EXERCISE PROMPT
A word-for-word reproduction of the listing is required.
───── DATA EXCERPT ─────
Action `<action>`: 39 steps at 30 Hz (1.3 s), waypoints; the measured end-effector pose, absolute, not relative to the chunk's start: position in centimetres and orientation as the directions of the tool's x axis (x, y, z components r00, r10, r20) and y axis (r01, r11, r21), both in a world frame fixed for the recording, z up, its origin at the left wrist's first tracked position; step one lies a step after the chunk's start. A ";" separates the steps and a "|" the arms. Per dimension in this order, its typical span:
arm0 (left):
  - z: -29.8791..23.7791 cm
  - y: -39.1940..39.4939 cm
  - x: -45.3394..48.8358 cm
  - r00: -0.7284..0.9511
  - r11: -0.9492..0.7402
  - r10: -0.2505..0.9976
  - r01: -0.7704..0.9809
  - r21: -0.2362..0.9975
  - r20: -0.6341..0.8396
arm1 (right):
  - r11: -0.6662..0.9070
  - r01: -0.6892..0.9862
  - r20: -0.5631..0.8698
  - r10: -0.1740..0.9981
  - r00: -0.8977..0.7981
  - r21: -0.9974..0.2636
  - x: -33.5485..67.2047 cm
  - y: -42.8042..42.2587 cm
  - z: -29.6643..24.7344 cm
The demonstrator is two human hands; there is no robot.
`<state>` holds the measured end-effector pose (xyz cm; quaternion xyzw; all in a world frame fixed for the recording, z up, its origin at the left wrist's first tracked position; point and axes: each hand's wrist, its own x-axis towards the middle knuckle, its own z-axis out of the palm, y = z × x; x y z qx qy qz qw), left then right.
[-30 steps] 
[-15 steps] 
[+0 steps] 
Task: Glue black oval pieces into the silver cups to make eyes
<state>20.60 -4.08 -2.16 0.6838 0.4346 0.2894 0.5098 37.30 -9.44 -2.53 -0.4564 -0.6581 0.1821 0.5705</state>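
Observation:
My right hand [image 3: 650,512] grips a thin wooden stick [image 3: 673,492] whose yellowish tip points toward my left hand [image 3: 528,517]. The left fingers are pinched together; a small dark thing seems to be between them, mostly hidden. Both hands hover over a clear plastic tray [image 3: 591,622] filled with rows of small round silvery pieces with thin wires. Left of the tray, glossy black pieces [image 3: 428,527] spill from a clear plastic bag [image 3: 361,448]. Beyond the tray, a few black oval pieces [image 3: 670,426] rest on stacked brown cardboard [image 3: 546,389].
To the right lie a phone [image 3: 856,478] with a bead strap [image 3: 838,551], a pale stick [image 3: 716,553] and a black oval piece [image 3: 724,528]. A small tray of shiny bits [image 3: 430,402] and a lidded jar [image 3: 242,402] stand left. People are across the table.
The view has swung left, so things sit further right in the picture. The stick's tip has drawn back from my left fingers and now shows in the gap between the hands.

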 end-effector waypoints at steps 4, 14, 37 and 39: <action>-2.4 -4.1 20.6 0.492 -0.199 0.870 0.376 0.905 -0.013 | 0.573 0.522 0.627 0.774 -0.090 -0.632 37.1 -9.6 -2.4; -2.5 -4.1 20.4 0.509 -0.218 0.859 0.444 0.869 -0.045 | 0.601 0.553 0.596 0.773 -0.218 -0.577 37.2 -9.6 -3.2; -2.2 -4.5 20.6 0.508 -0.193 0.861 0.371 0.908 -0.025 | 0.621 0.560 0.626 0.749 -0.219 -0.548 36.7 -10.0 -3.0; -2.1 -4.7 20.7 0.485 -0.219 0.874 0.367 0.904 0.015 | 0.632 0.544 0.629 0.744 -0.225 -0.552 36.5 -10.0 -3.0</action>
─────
OUTPUT OF THE EXERCISE
Action `<action>`: 39 steps at 30 Hz (1.3 s), waypoints; the measured end-effector pose, absolute, not relative to the chunk's start: position in centimetres and orientation as the directions of the tool's x axis (x, y, z components r00, r10, r20) and y axis (r01, r11, r21), both in a world frame fixed for the recording, z up, its origin at the left wrist's first tracked position; step one lies a step after the chunk's start. A ";" separates the steps and a "|" the arms. Per dimension in this order, its typical span:
arm0 (left):
  - z: -29.8791..23.7791 cm
  - y: -39.1940..39.4939 cm
  - x: -45.3394..48.8358 cm
  - r00: -0.7284..0.9511
  - r11: -0.9492..0.7402
  - r10: -0.2505..0.9976
  - r01: -0.7704..0.9809
  - r21: -0.2362..0.9975
  - r20: -0.6341..0.8396
arm1 (right):
  - r11: -0.6662..0.9070
  - r01: -0.6892..0.9862
  - r20: -0.5631..0.8698
  - r10: -0.1740..0.9981
  - r00: -0.8977..0.7981
  - r21: -0.9974..0.2636
  - x: -33.5485..67.2047 cm
  - y: -42.8042..42.2587 cm
  - z: -29.6643..24.7344 cm
The demonstrator is two human hands; there is no robot.
`<state>` holds the measured end-effector pose (xyz cm; quaternion xyzw; all in a world frame fixed for the recording, z up, its origin at the left wrist's first tracked position; point and axes: each hand's wrist, its own x-axis towards the middle knuckle, its own z-axis out of the palm, y = z × x; x y z qx qy qz qw), left then right.
[-30 steps] 
[-15 steps] 
[+0 steps] 
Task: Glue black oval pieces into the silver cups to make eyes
<state>20.60 -4.08 -2.16 0.6838 0.4346 0.2894 0.5098 37.30 -9.44 -2.53 -0.4564 -0.6581 0.1821 0.5705</state>
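Observation:
My right hand [image 3: 650,512] grips a thin wooden stick [image 3: 673,492] whose yellowish tip points toward my left hand [image 3: 528,517]. The left fingers are pinched together; a small dark thing seems to be between them, mostly hidden. Both hands hover over a clear plastic tray [image 3: 591,622] filled with rows of small round silvery pieces with thin wires. Left of the tray, glossy black pieces [image 3: 428,527] spill from a clear plastic bag [image 3: 361,448]. Beyond the tray, a few black oval pieces [image 3: 670,426] rest on stacked brown cardboard [image 3: 546,389].
To the right lie a phone [image 3: 856,478] with a bead strap [image 3: 838,551], a pale stick [image 3: 716,553] and a black oval piece [image 3: 724,528]. A small tray of shiny bits [image 3: 430,402] and a lidded jar [image 3: 242,402] stand left. People are across the table.
The view has swung left, so things sit further right in the picture. The stick's tip has drawn back from my left fingers and now shows in the gap between the hands.
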
 end-effector waypoints at steps 4, 14, 37 and 39: <action>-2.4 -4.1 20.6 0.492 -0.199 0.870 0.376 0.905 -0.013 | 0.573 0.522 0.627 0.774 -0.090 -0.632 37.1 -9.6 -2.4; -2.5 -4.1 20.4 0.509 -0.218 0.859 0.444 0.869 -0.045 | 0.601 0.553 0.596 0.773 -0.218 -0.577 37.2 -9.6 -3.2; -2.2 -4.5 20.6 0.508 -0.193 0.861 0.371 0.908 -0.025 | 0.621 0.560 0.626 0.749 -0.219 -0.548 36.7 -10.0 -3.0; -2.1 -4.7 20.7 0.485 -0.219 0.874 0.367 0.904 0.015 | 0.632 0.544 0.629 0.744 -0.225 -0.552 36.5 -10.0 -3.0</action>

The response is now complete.